Problem. Lines outside the range are not wanted. Give again exactly the lines between the line holding "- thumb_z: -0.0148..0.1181" and the line holding "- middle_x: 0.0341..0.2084", inclusive, from the listing below.

Dataset section.
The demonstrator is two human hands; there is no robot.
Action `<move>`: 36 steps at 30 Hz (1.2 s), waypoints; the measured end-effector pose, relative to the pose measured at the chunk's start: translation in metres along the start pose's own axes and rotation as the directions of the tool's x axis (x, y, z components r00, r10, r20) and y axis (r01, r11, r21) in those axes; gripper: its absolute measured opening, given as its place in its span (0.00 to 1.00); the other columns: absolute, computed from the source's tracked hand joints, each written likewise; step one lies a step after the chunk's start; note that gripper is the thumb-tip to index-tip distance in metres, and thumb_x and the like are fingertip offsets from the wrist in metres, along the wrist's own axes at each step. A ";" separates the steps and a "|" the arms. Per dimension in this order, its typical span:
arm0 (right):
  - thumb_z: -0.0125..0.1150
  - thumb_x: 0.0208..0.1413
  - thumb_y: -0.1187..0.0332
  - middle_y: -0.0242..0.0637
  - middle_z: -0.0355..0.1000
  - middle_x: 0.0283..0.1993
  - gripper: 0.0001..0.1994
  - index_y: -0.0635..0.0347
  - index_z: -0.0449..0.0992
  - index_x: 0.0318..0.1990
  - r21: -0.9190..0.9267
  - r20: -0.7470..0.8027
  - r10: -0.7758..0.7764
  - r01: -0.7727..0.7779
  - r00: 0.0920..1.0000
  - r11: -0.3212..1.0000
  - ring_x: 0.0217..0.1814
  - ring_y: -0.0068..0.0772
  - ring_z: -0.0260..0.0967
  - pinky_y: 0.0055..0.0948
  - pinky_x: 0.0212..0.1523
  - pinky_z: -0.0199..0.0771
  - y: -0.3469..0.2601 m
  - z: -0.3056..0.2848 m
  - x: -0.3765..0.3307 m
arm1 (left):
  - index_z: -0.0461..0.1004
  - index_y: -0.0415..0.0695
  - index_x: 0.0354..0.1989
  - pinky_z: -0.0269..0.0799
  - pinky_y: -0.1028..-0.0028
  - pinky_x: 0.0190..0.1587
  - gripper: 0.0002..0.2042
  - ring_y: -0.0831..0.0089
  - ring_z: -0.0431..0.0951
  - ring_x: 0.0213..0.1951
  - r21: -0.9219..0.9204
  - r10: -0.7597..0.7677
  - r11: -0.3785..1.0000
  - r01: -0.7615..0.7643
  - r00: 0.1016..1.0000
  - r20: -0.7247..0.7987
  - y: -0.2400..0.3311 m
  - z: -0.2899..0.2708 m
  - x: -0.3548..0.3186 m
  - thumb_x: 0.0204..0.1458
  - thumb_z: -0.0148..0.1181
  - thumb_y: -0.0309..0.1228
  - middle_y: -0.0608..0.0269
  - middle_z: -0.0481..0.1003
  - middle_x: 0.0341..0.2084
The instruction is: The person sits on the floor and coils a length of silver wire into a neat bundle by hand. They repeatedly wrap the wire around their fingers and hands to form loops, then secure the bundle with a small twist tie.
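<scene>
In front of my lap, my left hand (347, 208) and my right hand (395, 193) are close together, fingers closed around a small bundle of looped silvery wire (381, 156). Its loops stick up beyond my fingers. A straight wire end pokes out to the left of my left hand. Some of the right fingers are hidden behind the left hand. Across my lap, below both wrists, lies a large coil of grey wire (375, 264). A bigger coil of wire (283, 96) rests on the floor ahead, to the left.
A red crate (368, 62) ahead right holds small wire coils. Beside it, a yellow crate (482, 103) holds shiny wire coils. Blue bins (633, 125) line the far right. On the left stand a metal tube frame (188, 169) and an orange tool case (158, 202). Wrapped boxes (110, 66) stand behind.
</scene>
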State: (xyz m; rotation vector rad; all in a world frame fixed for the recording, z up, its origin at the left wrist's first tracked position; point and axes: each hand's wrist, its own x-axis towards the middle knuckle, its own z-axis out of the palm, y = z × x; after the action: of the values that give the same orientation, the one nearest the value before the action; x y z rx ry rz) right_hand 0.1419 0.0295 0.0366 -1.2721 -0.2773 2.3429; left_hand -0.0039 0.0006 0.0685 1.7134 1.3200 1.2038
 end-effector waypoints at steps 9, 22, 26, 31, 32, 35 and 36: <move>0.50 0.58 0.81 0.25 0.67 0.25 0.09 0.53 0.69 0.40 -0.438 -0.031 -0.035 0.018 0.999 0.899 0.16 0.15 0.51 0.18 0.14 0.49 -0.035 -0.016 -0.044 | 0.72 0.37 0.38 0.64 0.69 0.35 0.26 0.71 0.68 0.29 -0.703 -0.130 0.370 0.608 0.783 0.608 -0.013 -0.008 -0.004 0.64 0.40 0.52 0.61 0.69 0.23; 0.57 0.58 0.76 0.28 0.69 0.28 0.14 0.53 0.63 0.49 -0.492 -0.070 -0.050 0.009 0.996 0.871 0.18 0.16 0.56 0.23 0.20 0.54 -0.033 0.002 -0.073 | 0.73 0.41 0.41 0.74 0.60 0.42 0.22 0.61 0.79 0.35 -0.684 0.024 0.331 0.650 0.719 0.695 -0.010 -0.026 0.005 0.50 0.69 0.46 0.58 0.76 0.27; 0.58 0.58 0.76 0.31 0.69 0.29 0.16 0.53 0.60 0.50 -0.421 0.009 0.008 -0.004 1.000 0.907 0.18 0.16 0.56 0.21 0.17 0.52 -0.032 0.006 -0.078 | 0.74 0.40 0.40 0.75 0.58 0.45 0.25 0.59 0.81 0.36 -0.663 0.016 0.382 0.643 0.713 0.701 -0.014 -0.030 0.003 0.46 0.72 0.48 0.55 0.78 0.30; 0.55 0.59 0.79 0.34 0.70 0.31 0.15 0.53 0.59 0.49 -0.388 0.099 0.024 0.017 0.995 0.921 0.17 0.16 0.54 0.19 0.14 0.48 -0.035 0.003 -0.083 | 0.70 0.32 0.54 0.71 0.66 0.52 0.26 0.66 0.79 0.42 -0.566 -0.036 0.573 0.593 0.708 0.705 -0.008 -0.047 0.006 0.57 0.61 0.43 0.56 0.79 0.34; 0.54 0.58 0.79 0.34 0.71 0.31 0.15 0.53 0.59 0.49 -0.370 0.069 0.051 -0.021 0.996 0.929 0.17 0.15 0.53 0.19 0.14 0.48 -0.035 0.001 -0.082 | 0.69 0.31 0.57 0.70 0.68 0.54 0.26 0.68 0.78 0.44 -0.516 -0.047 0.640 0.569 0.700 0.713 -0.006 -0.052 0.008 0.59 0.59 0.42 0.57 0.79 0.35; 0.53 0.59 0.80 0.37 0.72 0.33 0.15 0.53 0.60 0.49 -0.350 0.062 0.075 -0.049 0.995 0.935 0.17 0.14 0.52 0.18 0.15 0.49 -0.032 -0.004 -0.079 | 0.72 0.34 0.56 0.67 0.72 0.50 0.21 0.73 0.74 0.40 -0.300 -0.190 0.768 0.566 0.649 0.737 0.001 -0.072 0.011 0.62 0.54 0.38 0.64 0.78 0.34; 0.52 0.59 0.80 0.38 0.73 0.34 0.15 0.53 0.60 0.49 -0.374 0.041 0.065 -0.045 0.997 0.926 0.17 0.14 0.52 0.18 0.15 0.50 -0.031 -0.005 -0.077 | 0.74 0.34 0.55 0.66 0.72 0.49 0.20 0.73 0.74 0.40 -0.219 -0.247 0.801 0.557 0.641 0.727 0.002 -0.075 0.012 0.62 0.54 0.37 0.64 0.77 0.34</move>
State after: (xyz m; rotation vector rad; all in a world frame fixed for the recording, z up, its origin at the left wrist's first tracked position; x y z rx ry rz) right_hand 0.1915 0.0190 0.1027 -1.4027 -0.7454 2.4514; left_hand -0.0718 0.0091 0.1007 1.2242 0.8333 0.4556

Solution below.
  - thumb_z: -0.0148..0.1181
  - thumb_y: -0.0309..0.1228
  - middle_y: -0.0608..0.0269
  - middle_z: -0.0481..0.1003
  - middle_x: 0.0341..0.2084

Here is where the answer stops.